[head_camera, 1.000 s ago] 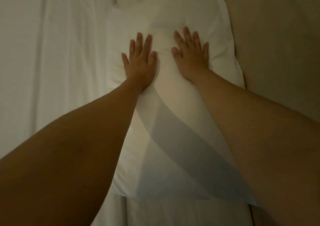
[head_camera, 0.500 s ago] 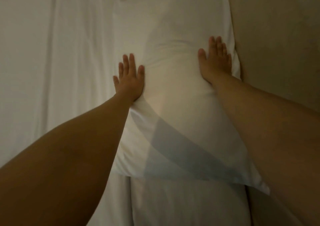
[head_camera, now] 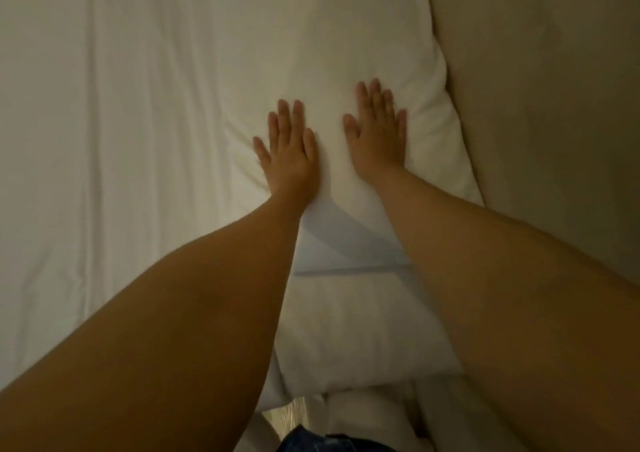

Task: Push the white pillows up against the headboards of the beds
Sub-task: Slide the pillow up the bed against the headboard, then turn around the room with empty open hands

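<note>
A white pillow point(head_camera: 346, 53) lies lengthwise along the beige padded headboard point(head_camera: 540, 105) on the right, its right edge touching the headboard. My left hand point(head_camera: 289, 150) rests flat on the pillow's left part, fingers spread. My right hand point(head_camera: 377, 136) presses flat on the pillow a little closer to the headboard, fingers apart. Neither hand grips the fabric. A second white pillow point(head_camera: 353, 330) lies nearer to me, partly hidden under both forearms.
White bed sheet point(head_camera: 104, 139) with long creases covers the left side. At the bottom edge are rumpled white bedding point(head_camera: 367, 413) and a bit of blue denim point(head_camera: 311, 443).
Both hands came together from the pillow's sides to its middle. The view shifted, so the nearer pillow and the bed's end now show at the bottom.
</note>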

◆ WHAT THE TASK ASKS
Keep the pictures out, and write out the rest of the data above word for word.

◆ ANSWER SECTION
[head_camera, 1.000 s ago] 
[head_camera, 0.500 s ago] 
[head_camera, now] 

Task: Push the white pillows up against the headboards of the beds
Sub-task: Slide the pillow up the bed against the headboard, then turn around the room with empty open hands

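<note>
A white pillow point(head_camera: 346, 53) lies lengthwise along the beige padded headboard point(head_camera: 540, 105) on the right, its right edge touching the headboard. My left hand point(head_camera: 289, 150) rests flat on the pillow's left part, fingers spread. My right hand point(head_camera: 377, 136) presses flat on the pillow a little closer to the headboard, fingers apart. Neither hand grips the fabric. A second white pillow point(head_camera: 353, 330) lies nearer to me, partly hidden under both forearms.
White bed sheet point(head_camera: 104, 139) with long creases covers the left side. At the bottom edge are rumpled white bedding point(head_camera: 367, 413) and a bit of blue denim point(head_camera: 311, 443).
Both hands came together from the pillow's sides to its middle. The view shifted, so the nearer pillow and the bed's end now show at the bottom.
</note>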

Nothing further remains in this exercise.